I pre-ordered a 16 GB and a 64 GB iPhone 5 from BB on September 14, with an expected delivery date of September 21. My busband's 16 GB came in as expected, but mine still isn't in, and the store says it has no idea when it will be in. (Someone else ordered a 64 GB one, too, and it isn't in, either.) the store mgmt. says that they never know what will be delivered until the truck comes. I'm finding this really frustrating. My daughters ordered theirs from Apple, and one got hers on the 21st, and the other had her delivered this week, 10 days ahead of schedule. I would have ordered from Apple, but have a buy back plan with BB that will give me $355 for my 4S. Just wondering if any I you have experienced the same delay.


----------



## hsuthard (Jan 6, 2010)

I stood in line for mine at the Apple store. How frustrating not knowing the delivery date! Well, honestly even worse because they didn't make the delivery date the first time. 

I got my case at Best Buy (they were the only place on the entire island with phone cases past the first day) and had hoped to get them to apply one of the Zagg Invisible Shield clear protector films on the front of it, but they were charging $9 to apply it(!) and I know AT&T does it for free, so I was disappointed with them for that.
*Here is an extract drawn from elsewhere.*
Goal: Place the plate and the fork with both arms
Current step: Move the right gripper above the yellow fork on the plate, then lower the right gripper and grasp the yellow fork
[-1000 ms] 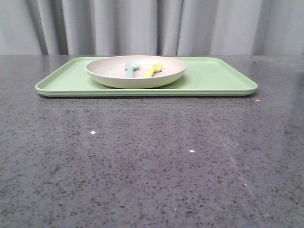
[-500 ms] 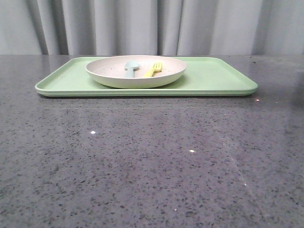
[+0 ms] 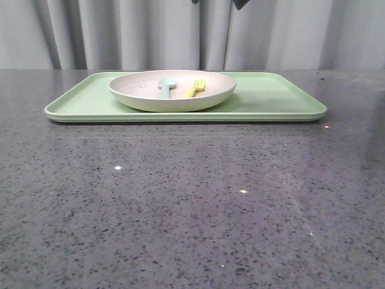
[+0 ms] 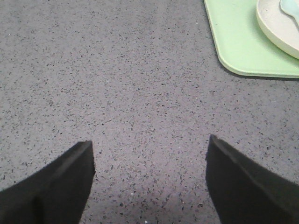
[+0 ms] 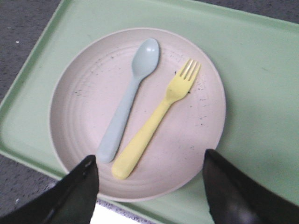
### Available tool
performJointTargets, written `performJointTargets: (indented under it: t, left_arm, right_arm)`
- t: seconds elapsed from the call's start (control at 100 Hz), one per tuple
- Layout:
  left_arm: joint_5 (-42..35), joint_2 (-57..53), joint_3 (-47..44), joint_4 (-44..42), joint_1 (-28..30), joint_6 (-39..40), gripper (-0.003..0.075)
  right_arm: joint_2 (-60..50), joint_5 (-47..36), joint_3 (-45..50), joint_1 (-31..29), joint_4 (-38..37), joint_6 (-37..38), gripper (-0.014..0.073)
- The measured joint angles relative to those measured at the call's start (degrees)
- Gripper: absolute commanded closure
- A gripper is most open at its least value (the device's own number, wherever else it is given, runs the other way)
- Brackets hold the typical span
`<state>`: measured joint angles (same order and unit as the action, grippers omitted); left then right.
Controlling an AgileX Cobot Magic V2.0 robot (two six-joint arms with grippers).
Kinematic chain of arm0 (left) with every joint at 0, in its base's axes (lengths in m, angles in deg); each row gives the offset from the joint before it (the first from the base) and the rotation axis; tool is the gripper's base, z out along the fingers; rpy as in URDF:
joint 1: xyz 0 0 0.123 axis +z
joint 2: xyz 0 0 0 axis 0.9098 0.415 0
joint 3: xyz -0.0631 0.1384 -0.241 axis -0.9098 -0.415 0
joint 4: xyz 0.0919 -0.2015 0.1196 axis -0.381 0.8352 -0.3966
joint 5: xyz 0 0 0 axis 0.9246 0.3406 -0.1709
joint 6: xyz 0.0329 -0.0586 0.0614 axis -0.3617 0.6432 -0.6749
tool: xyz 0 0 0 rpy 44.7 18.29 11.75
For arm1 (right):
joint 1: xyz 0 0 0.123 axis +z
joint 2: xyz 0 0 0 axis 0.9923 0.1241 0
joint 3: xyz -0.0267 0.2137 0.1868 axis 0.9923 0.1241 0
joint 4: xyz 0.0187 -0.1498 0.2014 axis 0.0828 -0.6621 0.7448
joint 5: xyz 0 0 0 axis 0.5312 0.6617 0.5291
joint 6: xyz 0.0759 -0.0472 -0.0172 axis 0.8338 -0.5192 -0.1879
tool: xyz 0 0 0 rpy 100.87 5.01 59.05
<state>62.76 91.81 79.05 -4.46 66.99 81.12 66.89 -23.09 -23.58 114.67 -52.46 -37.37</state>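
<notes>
The off-white plate (image 3: 141, 99) sits on the left half of the light-green tray (image 3: 271, 96). The yellow fork (image 3: 194, 88) lies in it beside a pale blue spoon (image 3: 166, 86). My right gripper (image 5: 149, 158) is open and empty, hovering above the plate (image 5: 84, 107), with the fork (image 5: 159, 119) and spoon (image 5: 128, 102) between and beyond its fingers. Only a dark tip of it (image 3: 239, 3) shows at the front view's top edge. My left gripper (image 4: 150, 142) is open and empty over bare table, near a corner of the tray (image 4: 238, 42) and the plate's rim (image 4: 275, 28).
The dark speckled stone table (image 3: 192, 205) stretches from the tray to the near edge. A grey curtain (image 3: 150, 30) hangs behind the table. The tray's right half (image 5: 261, 70) has nothing on it.
A dark tip of the right gripper has come into the top edge of the front view. The plate, fork, spoon and tray have not moved.
</notes>
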Motion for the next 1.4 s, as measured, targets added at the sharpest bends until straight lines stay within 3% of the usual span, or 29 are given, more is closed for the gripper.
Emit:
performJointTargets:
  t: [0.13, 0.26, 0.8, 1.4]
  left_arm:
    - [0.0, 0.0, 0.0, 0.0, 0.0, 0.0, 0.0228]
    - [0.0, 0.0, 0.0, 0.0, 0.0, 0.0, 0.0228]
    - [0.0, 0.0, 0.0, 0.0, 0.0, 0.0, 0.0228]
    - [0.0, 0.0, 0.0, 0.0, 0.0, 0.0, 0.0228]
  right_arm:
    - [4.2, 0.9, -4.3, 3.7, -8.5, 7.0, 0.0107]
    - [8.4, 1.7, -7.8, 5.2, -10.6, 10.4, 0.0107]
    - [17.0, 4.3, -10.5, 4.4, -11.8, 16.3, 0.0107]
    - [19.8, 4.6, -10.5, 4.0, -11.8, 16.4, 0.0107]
That sounds like a great buy back deal on your old phone, though.


----------



## Cindy416 (May 2, 2009)

hsuthard said:


> I stood in line for mine at the Apple store. How frustrating not knowing the delivery date! Well, honestly even worse because they didn't make the delivery date the first time.
> 
> I got my case at Best Buy (they were the only place on the entire island with phone cases past the first day) and had hoped to get them to apply one of the Zagg Invisible Shield clear protector films on the front of it, but they were charging $9 to apply it(!) and I know AT&T does it for free, so I was disappointed with them for that.
> 
> That sounds like a great buy back deal on your old phone, though.
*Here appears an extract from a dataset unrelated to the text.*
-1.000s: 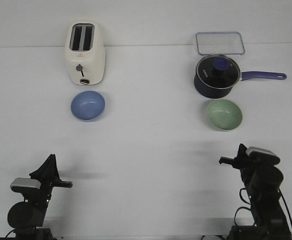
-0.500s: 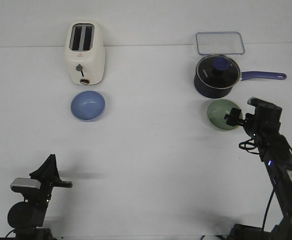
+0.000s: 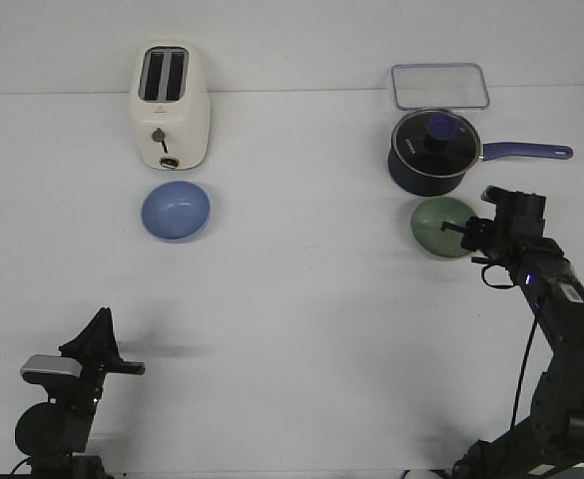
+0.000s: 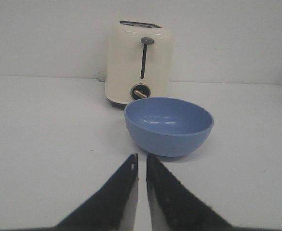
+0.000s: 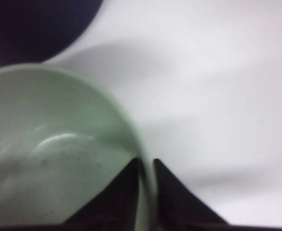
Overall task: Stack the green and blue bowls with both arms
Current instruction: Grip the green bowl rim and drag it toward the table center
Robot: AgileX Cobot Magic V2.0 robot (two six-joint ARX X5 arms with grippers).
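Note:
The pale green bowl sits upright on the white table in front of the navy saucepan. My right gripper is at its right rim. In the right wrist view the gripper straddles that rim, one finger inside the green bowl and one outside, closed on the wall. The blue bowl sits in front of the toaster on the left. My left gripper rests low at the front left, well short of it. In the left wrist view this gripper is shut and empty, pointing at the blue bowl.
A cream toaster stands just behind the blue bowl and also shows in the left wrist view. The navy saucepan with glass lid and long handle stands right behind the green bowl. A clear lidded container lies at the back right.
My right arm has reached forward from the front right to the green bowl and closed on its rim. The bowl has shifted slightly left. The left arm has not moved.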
They bought back my husband's old 3GS for $75, which was a surprise. (It had been mine originally.) I'm going to trade in my 4, as well as my 4S, and I think I'll get around $175-200 for it. Since I had to put $50 down for each pre-order, I'll have more than enough on BB gift cards to pay for my phone when it finally gets to the store. (I live 50 miles from the store, so
I'll have to make a special trip. Of course, but I'll be there as soon as possible after the call. I think cases are pretty few and far between around here, but I'll pick one up at BB even though I'm going to order "The Wave" from skin-it. (If I lived in Hawaii, I might not care so much about the new phone since I love the ocean more
than anything else in nature!)


----------